*YOUR INSTRUCTIONS:* Your answer must be an exact copy of the listing.

Content starts

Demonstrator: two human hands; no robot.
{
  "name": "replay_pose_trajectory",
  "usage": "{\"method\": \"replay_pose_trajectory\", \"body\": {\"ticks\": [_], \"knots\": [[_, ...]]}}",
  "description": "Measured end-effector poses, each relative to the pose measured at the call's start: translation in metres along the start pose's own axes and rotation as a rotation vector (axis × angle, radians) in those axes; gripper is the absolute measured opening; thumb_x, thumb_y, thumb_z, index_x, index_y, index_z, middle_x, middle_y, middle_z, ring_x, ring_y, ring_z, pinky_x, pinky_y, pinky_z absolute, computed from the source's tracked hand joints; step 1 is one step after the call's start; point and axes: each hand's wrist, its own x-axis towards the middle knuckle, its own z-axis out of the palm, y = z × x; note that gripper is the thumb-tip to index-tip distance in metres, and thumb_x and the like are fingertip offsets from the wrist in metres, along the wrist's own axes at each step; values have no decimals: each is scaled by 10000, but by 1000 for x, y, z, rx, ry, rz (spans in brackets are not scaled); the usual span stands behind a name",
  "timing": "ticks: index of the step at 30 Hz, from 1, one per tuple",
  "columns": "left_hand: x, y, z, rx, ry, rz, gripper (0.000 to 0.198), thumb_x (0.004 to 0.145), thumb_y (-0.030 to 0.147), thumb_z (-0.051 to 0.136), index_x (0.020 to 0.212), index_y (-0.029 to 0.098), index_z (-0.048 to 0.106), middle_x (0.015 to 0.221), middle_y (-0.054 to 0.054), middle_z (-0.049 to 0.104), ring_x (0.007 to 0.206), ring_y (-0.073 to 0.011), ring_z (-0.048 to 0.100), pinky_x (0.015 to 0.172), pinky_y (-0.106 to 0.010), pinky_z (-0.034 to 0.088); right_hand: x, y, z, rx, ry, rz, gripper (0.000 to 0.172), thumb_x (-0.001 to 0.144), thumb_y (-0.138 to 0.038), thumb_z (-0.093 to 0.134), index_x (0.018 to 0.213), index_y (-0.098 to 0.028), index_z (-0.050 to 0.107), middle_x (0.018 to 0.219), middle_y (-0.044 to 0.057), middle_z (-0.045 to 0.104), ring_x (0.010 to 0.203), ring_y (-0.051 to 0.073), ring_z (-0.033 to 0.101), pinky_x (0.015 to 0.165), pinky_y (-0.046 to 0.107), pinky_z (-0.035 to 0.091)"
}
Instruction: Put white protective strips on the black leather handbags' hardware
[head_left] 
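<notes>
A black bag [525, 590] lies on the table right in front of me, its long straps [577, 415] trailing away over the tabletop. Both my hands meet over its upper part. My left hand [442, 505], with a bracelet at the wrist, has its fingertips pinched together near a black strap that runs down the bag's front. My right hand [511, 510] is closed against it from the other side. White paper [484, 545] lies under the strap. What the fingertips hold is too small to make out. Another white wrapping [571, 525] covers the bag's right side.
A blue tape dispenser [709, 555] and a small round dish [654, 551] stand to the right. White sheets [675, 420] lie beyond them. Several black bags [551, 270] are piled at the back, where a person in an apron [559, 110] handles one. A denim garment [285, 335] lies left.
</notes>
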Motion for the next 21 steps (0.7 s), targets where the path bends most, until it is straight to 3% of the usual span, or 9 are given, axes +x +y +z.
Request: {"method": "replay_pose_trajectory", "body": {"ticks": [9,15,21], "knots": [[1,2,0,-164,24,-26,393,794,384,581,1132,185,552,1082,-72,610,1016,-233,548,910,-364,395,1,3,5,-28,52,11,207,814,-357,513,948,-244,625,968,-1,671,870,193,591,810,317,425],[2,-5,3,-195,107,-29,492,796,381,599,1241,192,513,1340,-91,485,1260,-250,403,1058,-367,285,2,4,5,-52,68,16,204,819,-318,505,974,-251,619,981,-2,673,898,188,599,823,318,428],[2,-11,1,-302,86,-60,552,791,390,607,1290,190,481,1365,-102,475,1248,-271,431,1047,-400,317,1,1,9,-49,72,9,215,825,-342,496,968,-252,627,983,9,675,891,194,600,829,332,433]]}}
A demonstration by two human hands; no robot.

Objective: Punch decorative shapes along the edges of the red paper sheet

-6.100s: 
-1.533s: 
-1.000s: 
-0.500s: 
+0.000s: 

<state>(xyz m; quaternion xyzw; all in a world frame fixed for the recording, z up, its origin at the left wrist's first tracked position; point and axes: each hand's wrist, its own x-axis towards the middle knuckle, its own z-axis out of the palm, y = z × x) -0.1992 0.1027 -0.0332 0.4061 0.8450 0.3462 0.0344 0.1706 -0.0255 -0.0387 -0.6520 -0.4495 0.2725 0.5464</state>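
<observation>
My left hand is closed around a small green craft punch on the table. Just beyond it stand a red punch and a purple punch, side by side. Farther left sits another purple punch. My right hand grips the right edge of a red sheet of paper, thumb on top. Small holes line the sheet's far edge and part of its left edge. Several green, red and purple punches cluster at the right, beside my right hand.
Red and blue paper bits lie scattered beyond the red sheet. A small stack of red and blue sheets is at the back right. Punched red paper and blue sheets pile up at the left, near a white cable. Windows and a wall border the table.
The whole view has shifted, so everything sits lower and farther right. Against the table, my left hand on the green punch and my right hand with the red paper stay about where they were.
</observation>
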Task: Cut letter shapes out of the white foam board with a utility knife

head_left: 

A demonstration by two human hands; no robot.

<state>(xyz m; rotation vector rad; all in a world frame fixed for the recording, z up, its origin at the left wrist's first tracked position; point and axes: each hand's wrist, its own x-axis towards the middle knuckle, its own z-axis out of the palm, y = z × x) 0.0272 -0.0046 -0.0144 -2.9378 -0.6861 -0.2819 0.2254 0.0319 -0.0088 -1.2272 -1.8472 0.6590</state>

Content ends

*OUTPUT OF THE TASK:*
Demonstrator: two human hands; no robot.
{
  "name": "replay_pose_trajectory",
  "usage": "{\"method\": \"replay_pose_trajectory\", \"body\": {\"ticks\": [_], \"knots\": [[_, ...]]}}",
  "description": "Measured end-effector poses, each relative to the pose measured at the call's start: translation in metres along the start pose's own axes and rotation as a rotation vector (axis × angle, radians) in those axes; gripper is the absolute measured opening; thumb_x, thumb_y, thumb_z, index_x, index_y, index_z, middle_x, middle_y, middle_z, ring_x, ring_y, ring_z, pinky_x, pinky_y, pinky_z absolute, computed from the source's tracked hand joints; step 1 is one step after the call's start; point and axes: each hand's wrist, its own x-axis towards the middle knuckle, its own z-axis out of the palm, y = z × x; note that gripper is the thumb-tip to index-tip distance in metres, and thumb_x and the like are fingertip offsets from the wrist in metres, along the wrist's own axes at each step; values have no decimals: each is scaled by 10000, but by 1000 for x, y, z, rx, ry, rz (spans in brackets are not scaled); the usual span stands behind a name",
  "timing": "ticks: index of the step at 30 Hz, from 1, one per tuple",
  "columns": "left_hand: x, y, z, rx, ry, rz, gripper (0.000 to 0.198), thumb_x (0.004 to 0.145), thumb_y (-0.030 to 0.147), thumb_z (-0.051 to 0.136), index_x (0.020 to 0.212), index_y (-0.029 to 0.098), index_z (-0.048 to 0.106), middle_x (0.015 to 0.221), middle_y (-0.054 to 0.054), middle_z (-0.049 to 0.104), ring_x (0.007 to 0.206), ring_y (-0.073 to 0.011), ring_z (-0.048 to 0.100), pinky_x (0.015 to 0.172), pinky_y (-0.106 to 0.010), pinky_z (-0.034 to 0.088); right_hand: x, y, z, rx, ry, rz, gripper (0.000 to 0.172), thumb_x (-0.001 to 0.144), thumb_y (-0.138 to 0.038), thumb_z (-0.093 to 0.134), index_x (0.018 to 0.213), index_y (-0.098 to 0.028), index_z (-0.050 to 0.107), middle_x (0.018 to 0.219), middle_y (-0.044 to 0.057), middle_z (-0.045 to 0.104), ring_x (0.010 to 0.203), ring_y (-0.051 to 0.073), ring_z (-0.033 to 0.101), pinky_x (0.015 to 0.165), pinky_y (-0.046 to 0.107), pinky_z (-0.035 to 0.091)"
}
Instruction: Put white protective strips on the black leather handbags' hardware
[head_left] 
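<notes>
A black bag [525, 590] lies on the table right in front of me, its long straps [577, 415] trailing away over the tabletop. Both my hands meet over its upper part. My left hand [442, 505], with a bracelet at the wrist, has its fingertips pinched together near a black strap that runs down the bag's front. My right hand [511, 510] is closed against it from the other side. White paper [484, 545] lies under the strap. What the fingertips hold is too small to make out. Another white wrapping [571, 525] covers the bag's right side.
A blue tape dispenser [709, 555] and a small round dish [654, 551] stand to the right. White sheets [675, 420] lie beyond them. Several black bags [551, 270] are piled at the back, where a person in an apron [559, 110] handles one. A denim garment [285, 335] lies left.
</notes>
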Motion for the next 21 steps (0.7 s), targets where the path bends most, until it is straight to 3% of the usual span, or 9 are given, axes +x +y +z.
Request: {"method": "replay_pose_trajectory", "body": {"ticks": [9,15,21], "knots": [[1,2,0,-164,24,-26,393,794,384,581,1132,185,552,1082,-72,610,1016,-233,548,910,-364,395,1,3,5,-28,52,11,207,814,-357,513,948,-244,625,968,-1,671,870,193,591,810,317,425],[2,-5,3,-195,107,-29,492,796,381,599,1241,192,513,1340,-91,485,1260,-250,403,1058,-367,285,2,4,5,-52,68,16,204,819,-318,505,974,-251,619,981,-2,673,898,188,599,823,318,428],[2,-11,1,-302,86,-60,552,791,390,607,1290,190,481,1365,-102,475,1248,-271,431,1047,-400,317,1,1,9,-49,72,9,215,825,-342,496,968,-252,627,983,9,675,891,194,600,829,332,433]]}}
A demonstration by two human hands; no robot.

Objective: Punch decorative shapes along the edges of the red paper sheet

-6.100s: 
-1.533s: 
-1.000s: 
-0.500s: 
+0.000s: 

<state>(xyz m; quaternion xyzw; all in a world frame fixed for the recording, z up, its origin at the left wrist's first tracked position; point and axes: each hand's wrist, its own x-axis towards the middle knuckle, its own z-axis out of the palm, y = z × x) -0.1992 0.1027 -0.0332 0.4061 0.8450 0.3462 0.0344 0.1706 -0.0255 -0.0387 -0.6520 -0.4495 0.2725 0.5464</state>
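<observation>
My left hand is closed around a small green craft punch on the table. Just beyond it stand a red punch and a purple punch, side by side. Farther left sits another purple punch. My right hand grips the right edge of a red sheet of paper, thumb on top. Small holes line the sheet's far edge and part of its left edge. Several green, red and purple punches cluster at the right, beside my right hand.
Red and blue paper bits lie scattered beyond the red sheet. A small stack of red and blue sheets is at the back right. Punched red paper and blue sheets pile up at the left, near a white cable. Windows and a wall border the table.
The whole view has shifted, so everything sits lower and farther right. Against the table, my left hand on the green punch and my right hand with the red paper stay about where they were.
</observation>
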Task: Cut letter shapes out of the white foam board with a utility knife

head_left: 

A demonstration by two human hands; no robot.

<state>(xyz m; rotation vector rad; all in a world frame fixed for the recording, z up, its origin at the left wrist's first tracked position; point and axes: each hand's wrist, its own x-axis towards the middle knuckle, its own z-axis out of the palm, y = z × x) 0.0272 -0.0046 -0.0144 -2.9378 -0.6861 -0.2819 0.2254 0.0319 -0.0088 -1.2272 -1.8472 0.6590</state>

What this exercise required is now done.